### WHAT NEEDS TO BE DONE
Please copy out the entries below exactly, beginning with the line that contains "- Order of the" and ending with the line that contains "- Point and", and include nothing outside that span.

--- GIVEN ENTRIES Enclosed Below ---

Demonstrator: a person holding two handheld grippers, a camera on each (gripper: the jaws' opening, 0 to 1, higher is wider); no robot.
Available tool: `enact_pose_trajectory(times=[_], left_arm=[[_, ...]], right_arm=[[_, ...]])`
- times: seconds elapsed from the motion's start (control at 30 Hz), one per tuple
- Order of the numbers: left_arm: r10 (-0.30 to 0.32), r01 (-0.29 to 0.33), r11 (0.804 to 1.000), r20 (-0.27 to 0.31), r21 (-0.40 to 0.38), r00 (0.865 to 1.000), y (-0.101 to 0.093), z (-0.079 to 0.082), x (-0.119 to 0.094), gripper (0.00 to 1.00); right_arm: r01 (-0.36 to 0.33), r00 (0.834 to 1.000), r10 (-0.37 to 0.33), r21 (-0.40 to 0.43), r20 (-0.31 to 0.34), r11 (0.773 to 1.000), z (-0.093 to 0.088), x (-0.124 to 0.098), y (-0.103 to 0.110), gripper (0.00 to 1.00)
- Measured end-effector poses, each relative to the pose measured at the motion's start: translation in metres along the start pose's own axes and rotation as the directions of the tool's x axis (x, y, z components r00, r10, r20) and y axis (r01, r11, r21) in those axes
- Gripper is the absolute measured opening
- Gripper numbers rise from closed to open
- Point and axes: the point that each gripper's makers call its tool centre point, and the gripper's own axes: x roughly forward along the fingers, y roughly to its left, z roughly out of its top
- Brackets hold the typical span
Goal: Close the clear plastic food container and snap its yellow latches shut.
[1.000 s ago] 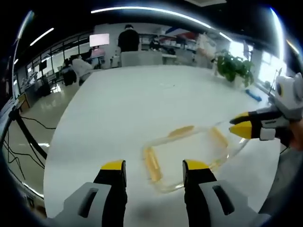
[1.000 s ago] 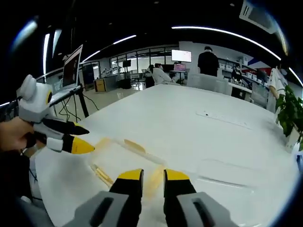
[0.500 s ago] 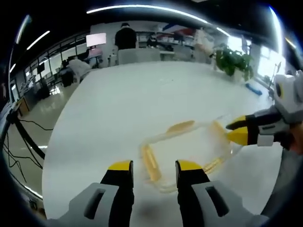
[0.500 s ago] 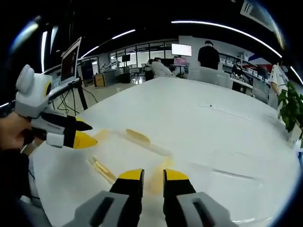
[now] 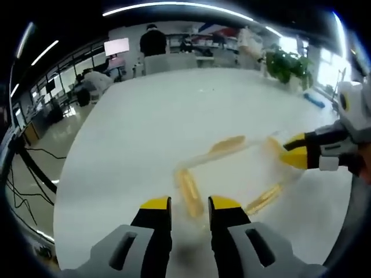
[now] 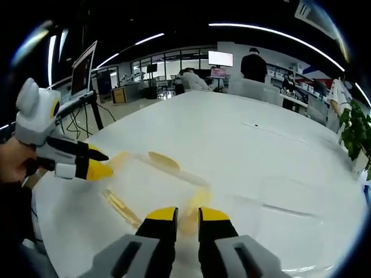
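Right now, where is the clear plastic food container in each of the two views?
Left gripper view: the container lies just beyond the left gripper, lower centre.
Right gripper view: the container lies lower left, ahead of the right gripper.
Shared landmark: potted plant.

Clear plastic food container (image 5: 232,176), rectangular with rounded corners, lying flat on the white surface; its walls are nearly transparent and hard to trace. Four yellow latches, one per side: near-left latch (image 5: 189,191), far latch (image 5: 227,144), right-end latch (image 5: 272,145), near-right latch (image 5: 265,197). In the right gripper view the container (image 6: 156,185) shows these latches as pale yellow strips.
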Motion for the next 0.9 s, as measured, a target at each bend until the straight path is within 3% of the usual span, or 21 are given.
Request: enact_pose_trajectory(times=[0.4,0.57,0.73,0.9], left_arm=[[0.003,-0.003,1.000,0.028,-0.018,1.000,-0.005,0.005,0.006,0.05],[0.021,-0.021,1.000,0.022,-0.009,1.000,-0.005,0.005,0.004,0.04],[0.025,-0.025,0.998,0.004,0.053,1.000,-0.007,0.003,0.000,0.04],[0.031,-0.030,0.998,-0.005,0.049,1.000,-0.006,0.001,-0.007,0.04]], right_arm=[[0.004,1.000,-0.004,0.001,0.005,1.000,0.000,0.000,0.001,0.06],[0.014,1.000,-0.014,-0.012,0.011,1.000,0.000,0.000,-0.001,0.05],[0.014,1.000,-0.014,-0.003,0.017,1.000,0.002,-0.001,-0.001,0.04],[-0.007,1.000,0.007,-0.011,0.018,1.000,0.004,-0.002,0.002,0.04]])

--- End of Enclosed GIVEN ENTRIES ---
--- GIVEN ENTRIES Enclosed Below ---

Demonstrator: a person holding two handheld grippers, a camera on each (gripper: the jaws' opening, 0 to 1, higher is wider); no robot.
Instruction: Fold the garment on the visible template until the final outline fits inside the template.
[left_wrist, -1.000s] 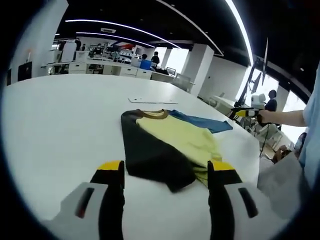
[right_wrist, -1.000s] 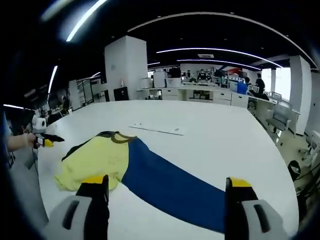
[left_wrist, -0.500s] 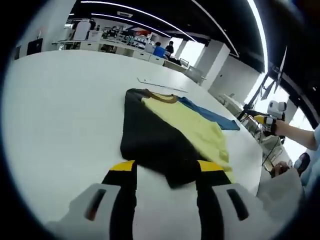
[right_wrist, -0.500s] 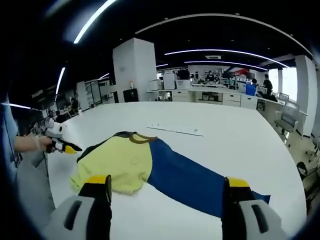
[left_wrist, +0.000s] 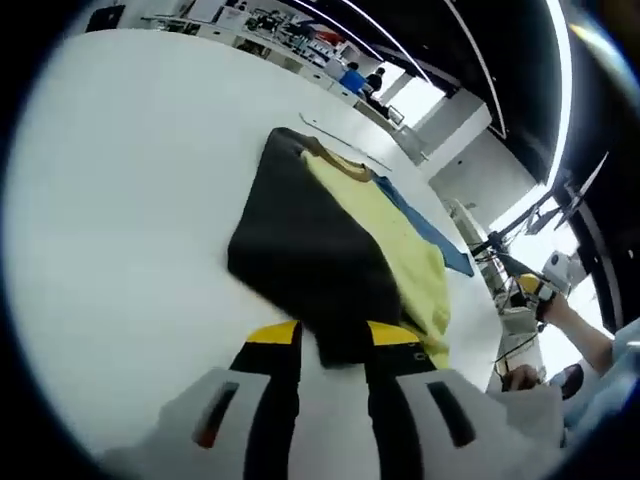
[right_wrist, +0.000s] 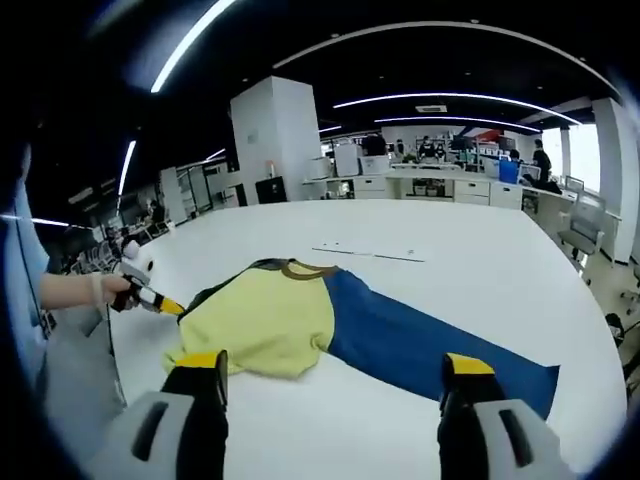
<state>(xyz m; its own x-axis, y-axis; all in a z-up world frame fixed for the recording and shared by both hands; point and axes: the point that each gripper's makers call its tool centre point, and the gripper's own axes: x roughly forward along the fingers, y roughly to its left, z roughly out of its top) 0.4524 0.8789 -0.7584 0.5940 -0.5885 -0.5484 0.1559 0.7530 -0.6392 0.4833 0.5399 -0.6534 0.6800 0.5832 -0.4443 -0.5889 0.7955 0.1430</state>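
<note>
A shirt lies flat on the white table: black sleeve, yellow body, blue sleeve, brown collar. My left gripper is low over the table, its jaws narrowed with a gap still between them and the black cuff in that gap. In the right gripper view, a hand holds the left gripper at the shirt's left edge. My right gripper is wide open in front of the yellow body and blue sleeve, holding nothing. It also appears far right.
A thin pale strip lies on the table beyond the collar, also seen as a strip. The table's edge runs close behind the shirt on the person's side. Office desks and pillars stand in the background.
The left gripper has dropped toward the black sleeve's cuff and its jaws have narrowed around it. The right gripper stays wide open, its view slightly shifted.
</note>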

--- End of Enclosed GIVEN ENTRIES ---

### OUTPUT OF THE TASK
- Order of the numbers: left_arm: r10 (-0.30 to 0.32), r01 (-0.29 to 0.33), r11 (0.804 to 1.000), r20 (-0.27 to 0.31), r21 (-0.40 to 0.38), r00 (0.865 to 1.000), y (-0.101 to 0.093), z (-0.079 to 0.082), x (-0.119 to 0.094), gripper (0.00 to 1.00); right_arm: r01 (-0.36 to 0.33), r00 (0.834 to 1.000), r10 (-0.37 to 0.33), r21 (-0.40 to 0.43), r20 (-0.31 to 0.34), r11 (0.773 to 1.000), z (-0.093 to 0.088), x (-0.124 to 0.098), y (-0.103 to 0.110), gripper (0.00 to 1.00)
- Measured end-effector poses, each relative to the pose measured at the motion's start: translation in metres along the start pose's own axes and rotation as the directions of the tool's x axis (x, y, z components r00, r10, r20) and y axis (r01, r11, r21) in those axes
- Gripper is the absolute measured opening
- Gripper numbers rise from closed to open
- Point and axes: the point that each gripper's makers call its tool centre point, and the gripper's own axes: x roughly forward along the fingers, y roughly to its left, z roughly out of its top

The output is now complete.